Mr. Guterres urged warring parties to prioritize the prevention of violations against boys and girls, and called on countries to support their protection at all times.
Wars are always started by adults – yet it is children who often face their most tragic consequences.
Last year, we identified almost 24,000 grave violations against children during conflict. This is shocking and heartbreaking.
Children must be protected at all times.
— António Guterres (@antonioguterres) June 28, 2021
“There is no place for children in conflict, and we must not allow conflict to trample on the rights of children”, he said.
Grave violations committed
The Secretary-General presented his latest report on Children and Armed Conflict, which was published last week.
It revealed that last year, grave violations were committed against some 19,300 youngsters affected by fighting in countries such as Afghanistan, Syria and the Democratic Republic of the Congo.
Recruitment and use in hostilities remained the top violations, followed by killing and maiming, and denial of humanitarian access.
“Moreover, new and deeply concerning trends emerged: an exponential increase in the number of children abducted, and in sexual violence against boys and girls”, Mr. Guterres said.
“We are also seeing schools and hospitals, constantly attacked, looted, destroyed or used for military purposes, with girls’ educational and health facilities targeted disproportionately”.
Challenges ‘magnified’ by pandemic
While the COVID-19 pandemic has been devastating for children worldwide, the crisis has magnified the challenges faced by those caught up in conflict, according to Henrietta Fore, Executive Director of the UN Children’s Fund (UNICEF).
“We had hoped that parties to conflict would turn their attention from fighting each other, to fighting the virus”, she said, underlining why the agency supported the Secretary-General’s call for a global ceasefire.

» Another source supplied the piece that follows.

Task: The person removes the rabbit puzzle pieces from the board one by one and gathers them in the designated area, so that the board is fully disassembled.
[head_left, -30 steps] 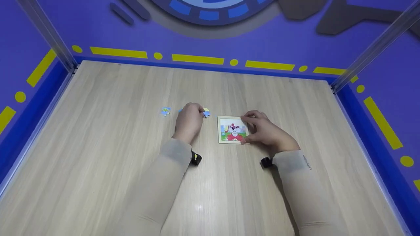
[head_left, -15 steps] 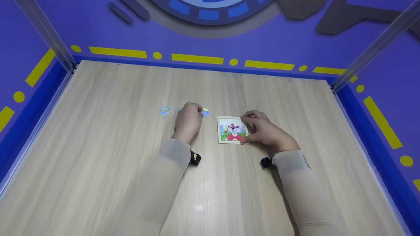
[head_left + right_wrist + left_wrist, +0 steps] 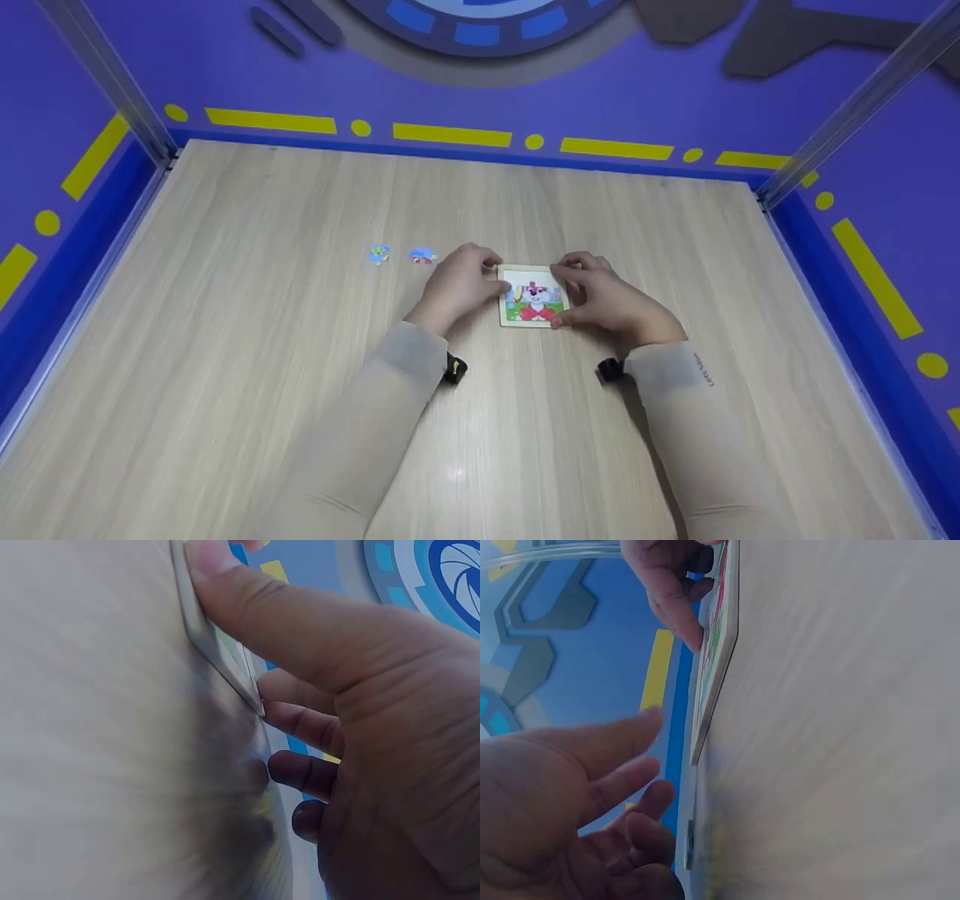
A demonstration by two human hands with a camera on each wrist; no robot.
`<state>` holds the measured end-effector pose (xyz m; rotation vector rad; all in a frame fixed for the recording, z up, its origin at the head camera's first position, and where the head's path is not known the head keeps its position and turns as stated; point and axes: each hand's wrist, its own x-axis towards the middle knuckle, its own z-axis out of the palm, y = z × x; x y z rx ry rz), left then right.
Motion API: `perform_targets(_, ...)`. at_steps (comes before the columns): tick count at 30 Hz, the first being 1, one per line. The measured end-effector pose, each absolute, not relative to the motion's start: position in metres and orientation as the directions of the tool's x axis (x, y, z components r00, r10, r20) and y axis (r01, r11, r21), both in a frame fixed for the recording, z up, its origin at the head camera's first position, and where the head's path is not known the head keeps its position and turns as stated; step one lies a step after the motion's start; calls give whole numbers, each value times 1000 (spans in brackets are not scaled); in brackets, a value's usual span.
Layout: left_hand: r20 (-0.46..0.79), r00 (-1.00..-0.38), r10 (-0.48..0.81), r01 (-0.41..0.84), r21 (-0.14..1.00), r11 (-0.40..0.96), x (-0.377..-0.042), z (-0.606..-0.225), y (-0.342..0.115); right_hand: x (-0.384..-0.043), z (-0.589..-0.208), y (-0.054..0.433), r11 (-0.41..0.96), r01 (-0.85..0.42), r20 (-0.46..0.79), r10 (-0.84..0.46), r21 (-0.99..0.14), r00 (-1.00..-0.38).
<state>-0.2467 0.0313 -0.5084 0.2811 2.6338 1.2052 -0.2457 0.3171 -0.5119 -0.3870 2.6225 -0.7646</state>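
Wood-grain table point(image 3: 300, 360): right hand point(image 3: 611, 296) is gripping the jigsaw tray point(image 3: 525, 325), left hand point(image 3: 460, 285) is hovering loosely spread by its left edge, two jigsaw pieces point(image 3: 423, 256) are lying farther left; seemingly mid-fill, next move likely calling for lining up a piece.

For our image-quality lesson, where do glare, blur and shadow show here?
Head view: faint glare low on the table; left wrist view: table surface blurred; right wrist view: soft, dark shadow on the table beside the right hand.
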Motion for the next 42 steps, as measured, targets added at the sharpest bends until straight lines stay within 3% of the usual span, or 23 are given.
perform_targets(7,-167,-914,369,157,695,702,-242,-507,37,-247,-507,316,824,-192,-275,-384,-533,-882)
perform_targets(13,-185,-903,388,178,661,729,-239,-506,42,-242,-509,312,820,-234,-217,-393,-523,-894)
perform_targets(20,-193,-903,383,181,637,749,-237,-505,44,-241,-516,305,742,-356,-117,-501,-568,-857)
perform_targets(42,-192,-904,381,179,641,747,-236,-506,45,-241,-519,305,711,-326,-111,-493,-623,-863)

“Sadly, as this annual report shows, this call went unheeded”.
Instead of laying down their arms, Ms. Fore said warring parties continued to fight, making it difficult for the UN and partners to reach children in need.
“And lockdowns and travel constraints made the already challenging work of supporting these children all the more difficult”, she added, “affecting our ability to reach children with lifesaving support, constraining our work to release children from the ranks of armed groups, and slowing our efforts to trace and reunify children with their families and begin the long process of reintegration”.
‘See the positive in us’
The violations these youngsters have suffered come with long-lasting “invisible impacts”, including months or years of lost education, Academy Award-winning actor and activist Forest Whitaker told the Council.

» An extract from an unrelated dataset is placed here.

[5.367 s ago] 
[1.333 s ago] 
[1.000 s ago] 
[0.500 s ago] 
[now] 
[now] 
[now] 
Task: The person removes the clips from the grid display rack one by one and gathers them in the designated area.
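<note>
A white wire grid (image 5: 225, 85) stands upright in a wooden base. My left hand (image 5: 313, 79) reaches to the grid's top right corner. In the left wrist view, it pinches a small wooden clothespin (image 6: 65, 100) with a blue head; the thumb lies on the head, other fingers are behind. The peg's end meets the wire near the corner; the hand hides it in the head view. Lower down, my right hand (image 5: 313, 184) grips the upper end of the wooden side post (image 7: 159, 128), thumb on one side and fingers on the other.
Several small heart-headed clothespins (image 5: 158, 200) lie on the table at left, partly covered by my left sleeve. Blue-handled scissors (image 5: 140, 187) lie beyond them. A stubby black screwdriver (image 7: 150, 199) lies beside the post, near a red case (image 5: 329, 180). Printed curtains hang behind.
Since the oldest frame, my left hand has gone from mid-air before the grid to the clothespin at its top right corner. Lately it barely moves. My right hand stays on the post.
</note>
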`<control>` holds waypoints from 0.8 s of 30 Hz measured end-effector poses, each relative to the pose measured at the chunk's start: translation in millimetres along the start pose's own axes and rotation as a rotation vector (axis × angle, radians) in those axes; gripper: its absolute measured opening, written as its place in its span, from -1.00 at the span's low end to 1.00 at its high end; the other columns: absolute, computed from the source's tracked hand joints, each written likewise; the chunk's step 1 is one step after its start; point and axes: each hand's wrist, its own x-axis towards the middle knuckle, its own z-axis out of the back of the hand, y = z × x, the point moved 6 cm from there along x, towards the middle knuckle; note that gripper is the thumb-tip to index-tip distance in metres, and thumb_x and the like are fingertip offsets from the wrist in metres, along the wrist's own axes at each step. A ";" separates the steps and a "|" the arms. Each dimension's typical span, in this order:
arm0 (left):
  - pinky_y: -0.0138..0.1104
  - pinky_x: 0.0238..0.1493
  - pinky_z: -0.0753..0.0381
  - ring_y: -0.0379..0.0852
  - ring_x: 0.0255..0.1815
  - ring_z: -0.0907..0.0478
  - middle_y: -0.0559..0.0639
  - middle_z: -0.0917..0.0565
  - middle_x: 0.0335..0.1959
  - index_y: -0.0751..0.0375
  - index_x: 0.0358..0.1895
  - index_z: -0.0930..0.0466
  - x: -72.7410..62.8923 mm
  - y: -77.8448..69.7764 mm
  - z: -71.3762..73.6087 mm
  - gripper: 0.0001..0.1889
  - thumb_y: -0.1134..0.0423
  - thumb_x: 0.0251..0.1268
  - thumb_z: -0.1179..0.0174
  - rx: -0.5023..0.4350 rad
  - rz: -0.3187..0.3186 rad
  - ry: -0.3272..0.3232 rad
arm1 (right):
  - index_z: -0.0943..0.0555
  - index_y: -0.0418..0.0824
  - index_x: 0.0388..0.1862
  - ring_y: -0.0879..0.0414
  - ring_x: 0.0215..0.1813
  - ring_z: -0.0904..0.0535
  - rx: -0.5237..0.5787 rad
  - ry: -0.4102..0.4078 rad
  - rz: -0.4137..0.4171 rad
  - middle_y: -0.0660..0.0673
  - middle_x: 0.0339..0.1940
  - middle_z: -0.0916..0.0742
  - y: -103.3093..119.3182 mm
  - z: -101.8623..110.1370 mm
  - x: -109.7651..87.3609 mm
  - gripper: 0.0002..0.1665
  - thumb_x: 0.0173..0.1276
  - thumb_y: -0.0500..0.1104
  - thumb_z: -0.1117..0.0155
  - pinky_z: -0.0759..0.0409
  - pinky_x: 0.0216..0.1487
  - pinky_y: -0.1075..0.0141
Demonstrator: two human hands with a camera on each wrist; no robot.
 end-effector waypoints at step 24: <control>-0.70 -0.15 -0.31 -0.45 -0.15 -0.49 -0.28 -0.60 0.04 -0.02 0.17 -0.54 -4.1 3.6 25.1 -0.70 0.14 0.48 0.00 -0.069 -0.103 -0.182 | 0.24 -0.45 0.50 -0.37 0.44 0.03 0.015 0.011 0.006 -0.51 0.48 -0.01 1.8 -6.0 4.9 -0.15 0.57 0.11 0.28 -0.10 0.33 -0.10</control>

“Such gaps will turn into jeopardized careers and reduced opportunities”, he said. “And, in many cases, their opportunities will be also limited because of a second invisible impact of the grave violations, social stigma”.
Mr. Whitaker is the founder of a peace and development initiative that has worked over the past decade in South Sudan, Uganda and other countries to rekindle the link between children affected by conflict and their communities.
He spoke about one of the volunteers, a former child soldier called Benson Lugwar, who has become a respected figure in his community in northern Uganda.
Though often stigmatized and marginalized, young people like him have a message of hope and resilience.
“And they ask simple questions of us and the members of this assembly”, said Mr. Whitaker, who is also a Special Envoy for Peace and Reconciliation with the UN Educational, Scientific and Cultural Organization (UNESCO).
“They ask: ‘Will you take the time to listen to us? Will you work with us? Will you have the strength to see the positive in us?’ We must”.